Mon plus proche voisin, un homme avec qui je n’avais échangé, en vingt ans, que quelques mots, prit le chemin de son domicile, d’un pas nonchalant. Il entra chez lui. Quand il en ressortit, sa femme et ses deux enfants le suivaient. Bien que rien ne le laissait paraître, je savais qu’ils comprenaient. La fin du script n’était pas un mystère pour eux. Le père enlaça ses semblables dans une étreinte qui sembla durer quatorze siècles. Il embrassa sa femme, et puis les relâcha. Un ballon. Le plus jeune des enfants tenait un ballon que je n’avais pas remarqué. L’enfant le jeta par terre, et donna le coup d’envoi, son frère partant aussitôt l’attraper quelques mètres plus loin. À ma droite, deux hommes se serraient la main, tels deux joueurs de billard après une bonne partie. Les colonnes de fumée s’estompaient maintenant, les stylos les ayant tracés voyageant dans la plus haute couche de l’atmosphère. Devant moi, un vieillard arrosait ses fleurs. Un autre s’était apporté une chaise de jardin, et sirotait une bière. La panique et la peur ne jouaient pas de rôles dans ce scénario surréaliste. Les enfants jouaient, les hommes conversaient entre eux comme de vieux compagnons et la température se prêtait au jeu, clémente, comme si elle tenait à participer à cet impromptu rassemblement. 
 
Mon esprit confus ne saisissait pas comment de telles réactions pouvaient être possibles, mais mon âme, elle, se remplissait du même sentiment de joie, de légèreté qui habitait mes congénères. Quelqu’un m’a tapé sur l’épaule. C’était la dame qui, parce qu’elle avait trouvé son permis de conduire dans une boite de céréales, avait cabossé le devant de mon véhicule. Je ne savais pas comment elle avait pu se rendre si vite à moi ce matin, elle qui habitait des kilomètres plus loin, mais cela ne m’a pas surpris. Sa présence, dans le passé source d’emmerdes et de fuites dans mes finances, me fit un plaisir immense.

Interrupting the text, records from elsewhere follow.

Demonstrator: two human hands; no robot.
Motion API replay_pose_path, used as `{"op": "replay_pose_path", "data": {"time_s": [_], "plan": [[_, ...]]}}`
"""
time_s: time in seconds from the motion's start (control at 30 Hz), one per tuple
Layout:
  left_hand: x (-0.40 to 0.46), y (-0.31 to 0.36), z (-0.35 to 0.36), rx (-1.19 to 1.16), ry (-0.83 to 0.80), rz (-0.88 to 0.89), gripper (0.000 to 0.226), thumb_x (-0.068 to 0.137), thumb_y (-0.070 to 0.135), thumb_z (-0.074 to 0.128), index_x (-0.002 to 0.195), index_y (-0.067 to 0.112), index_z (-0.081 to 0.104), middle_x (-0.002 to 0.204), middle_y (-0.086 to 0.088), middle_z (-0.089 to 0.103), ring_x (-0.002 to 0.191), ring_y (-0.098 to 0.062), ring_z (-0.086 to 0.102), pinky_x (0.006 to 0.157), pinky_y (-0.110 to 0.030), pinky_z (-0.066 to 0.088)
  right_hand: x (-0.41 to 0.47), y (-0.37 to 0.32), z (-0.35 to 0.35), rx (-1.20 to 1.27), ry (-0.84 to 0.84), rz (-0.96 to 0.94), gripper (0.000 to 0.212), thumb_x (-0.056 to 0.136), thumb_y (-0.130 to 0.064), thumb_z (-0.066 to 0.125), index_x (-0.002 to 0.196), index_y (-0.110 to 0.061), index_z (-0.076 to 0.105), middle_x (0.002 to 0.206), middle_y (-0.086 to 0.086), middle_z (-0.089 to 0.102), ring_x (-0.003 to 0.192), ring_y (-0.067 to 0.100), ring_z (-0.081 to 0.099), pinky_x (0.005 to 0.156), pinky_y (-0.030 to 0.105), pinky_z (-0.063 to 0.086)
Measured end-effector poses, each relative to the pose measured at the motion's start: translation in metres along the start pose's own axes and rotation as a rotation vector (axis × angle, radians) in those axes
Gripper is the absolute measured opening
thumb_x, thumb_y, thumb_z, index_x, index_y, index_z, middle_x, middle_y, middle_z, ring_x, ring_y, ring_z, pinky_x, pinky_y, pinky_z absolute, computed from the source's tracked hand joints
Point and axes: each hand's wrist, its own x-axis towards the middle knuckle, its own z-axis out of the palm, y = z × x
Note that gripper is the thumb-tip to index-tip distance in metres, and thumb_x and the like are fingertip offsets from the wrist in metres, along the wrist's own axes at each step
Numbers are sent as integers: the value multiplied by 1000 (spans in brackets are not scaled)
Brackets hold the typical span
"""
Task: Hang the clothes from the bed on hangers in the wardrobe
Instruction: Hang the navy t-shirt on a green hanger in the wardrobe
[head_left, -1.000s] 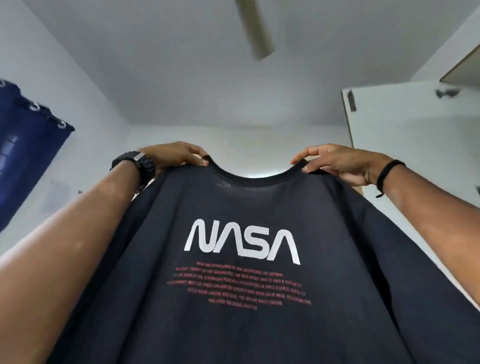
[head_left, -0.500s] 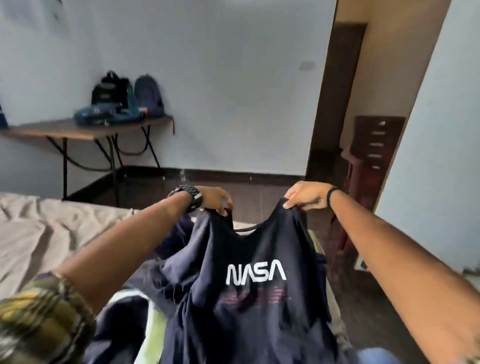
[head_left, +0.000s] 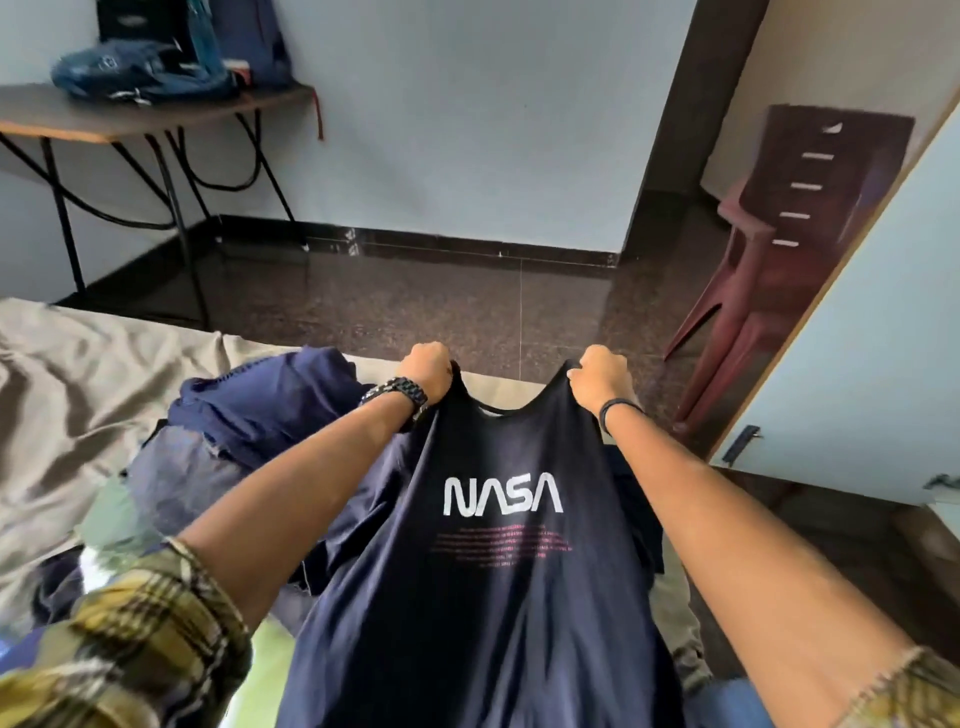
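A navy T-shirt (head_left: 488, 587) with a white NASA print hangs in front of me, held up by its shoulders. My left hand (head_left: 427, 370) grips the left shoulder seam and my right hand (head_left: 598, 378) grips the right one, both fists closed on the cloth beside the neckline. More clothes (head_left: 249, 415), dark blue and grey, lie in a heap on the bed (head_left: 78, 374) to my left, partly hidden by my left arm. A white wardrobe door (head_left: 862, 364) stands open at the right.
A folding table (head_left: 130, 119) with bags on it stands against the far wall at the left. A dark red plastic chair (head_left: 779, 234) sits near the doorway at the right. Dark polished floor (head_left: 467, 312) lies beyond the bed.
The shirt came down from overhead height to chest height, and my view dropped from the ceiling to the bed and floor. Both hands kept hold of the shoulders.
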Motion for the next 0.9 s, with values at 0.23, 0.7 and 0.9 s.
{"op": "replay_pose_path", "data": {"time_s": [0.23, 0.7, 0.9], "plan": [[2, -32, 77, 342, -443, 217, 57, 93, 17, 47, 147, 14, 29, 151, -9, 30, 134, -32, 35, 106, -45, 34, 7, 42, 86, -26, -463, -3, 37, 88, -2, 57, 125, -1, 57, 129, 16, 60, 118, 32, 55, 97, 35, 44], [-165, -122, 1, -624, -46, 90, 33, 91, 2, 55, 117, 23, 60, 96, 6, 66, 84, -13, 65, 82, -27, 51, -125, -49, 78, 783, -378, 31, 17, 91, -2, 54, 84, -14, 63, 81, 4, 68, 58, 9, 61, 49, 20, 47], [-291, -192, -19, -824, 253, -224, 28, 83, 21, 51, 97, 41, 66, 90, 9, 71, 82, -8, 67, 79, -23, 53, -233, -128, 110, 1003, -913, -140, 20, 92, 7, 50, 81, -6, 60, 75, 8, 65, 49, 10, 58, 42, 20, 45]]}}
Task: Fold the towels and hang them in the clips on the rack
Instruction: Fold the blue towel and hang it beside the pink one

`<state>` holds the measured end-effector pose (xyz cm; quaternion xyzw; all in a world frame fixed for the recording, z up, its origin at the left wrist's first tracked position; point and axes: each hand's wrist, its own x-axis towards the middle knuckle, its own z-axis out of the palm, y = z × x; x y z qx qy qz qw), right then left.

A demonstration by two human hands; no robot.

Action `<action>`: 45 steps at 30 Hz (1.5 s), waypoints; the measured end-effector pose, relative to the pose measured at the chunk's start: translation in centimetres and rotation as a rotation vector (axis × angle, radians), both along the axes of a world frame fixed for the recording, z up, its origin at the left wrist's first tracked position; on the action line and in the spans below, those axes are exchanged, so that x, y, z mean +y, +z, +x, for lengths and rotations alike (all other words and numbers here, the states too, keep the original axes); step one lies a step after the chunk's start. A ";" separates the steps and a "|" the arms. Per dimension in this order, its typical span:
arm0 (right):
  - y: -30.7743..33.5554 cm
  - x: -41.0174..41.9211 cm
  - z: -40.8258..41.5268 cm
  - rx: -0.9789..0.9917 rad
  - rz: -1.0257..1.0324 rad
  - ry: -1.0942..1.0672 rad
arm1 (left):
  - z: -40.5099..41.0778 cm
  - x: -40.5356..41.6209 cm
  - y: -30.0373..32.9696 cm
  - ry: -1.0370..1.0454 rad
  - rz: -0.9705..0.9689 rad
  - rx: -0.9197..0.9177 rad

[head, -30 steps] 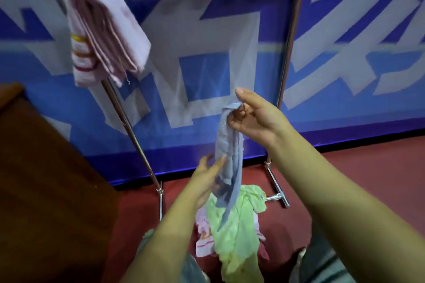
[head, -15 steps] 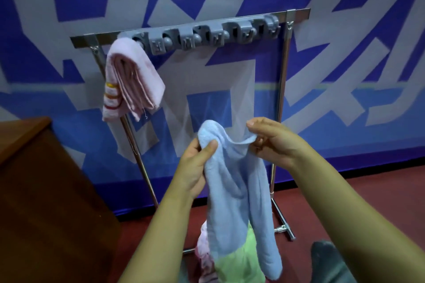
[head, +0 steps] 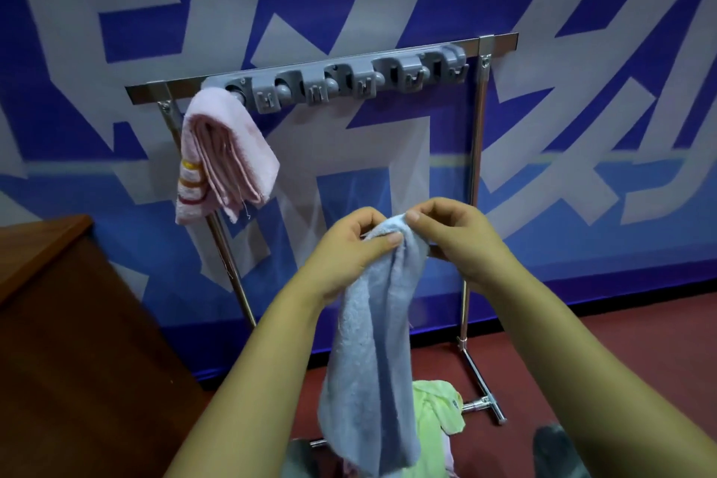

Elle me tendit la main, et alors qu’une nouvelle série de volutes blanches commençaient à strier le ciel en sens inverse, je l’ai serrée, en lui disant :  

Bon matin, Madame.
  
La rancune n’avait plus sa place alors que les champignons apparaissaient à l’horizon. Je ne voyais plus les bombes tomber, comme dans mes rêves. Des souliers tombaient à leur place, inoffensifs, absurdes en cet endroit. J’en ai ri. J’en ai pleuré. Cette journée venait de prendre tout son sens, à l’instant, et la résignation m’avait quitté complètement. Autour de moi, il en était de même pour tous. Des souliers tomberaient du ciel. Qui se soucie d’une pluie de souliers? Une poignée de main entre inconnus pouvait protéger contre une pluie de ce genre. Mes pensées ne faisaient aucun sens. J’en ai ri, et j'en ai pleuré à la fois. 
 
Parce que jamais, jamais, je n’aurais envisagé que la fin du monde puisse être aussi belle.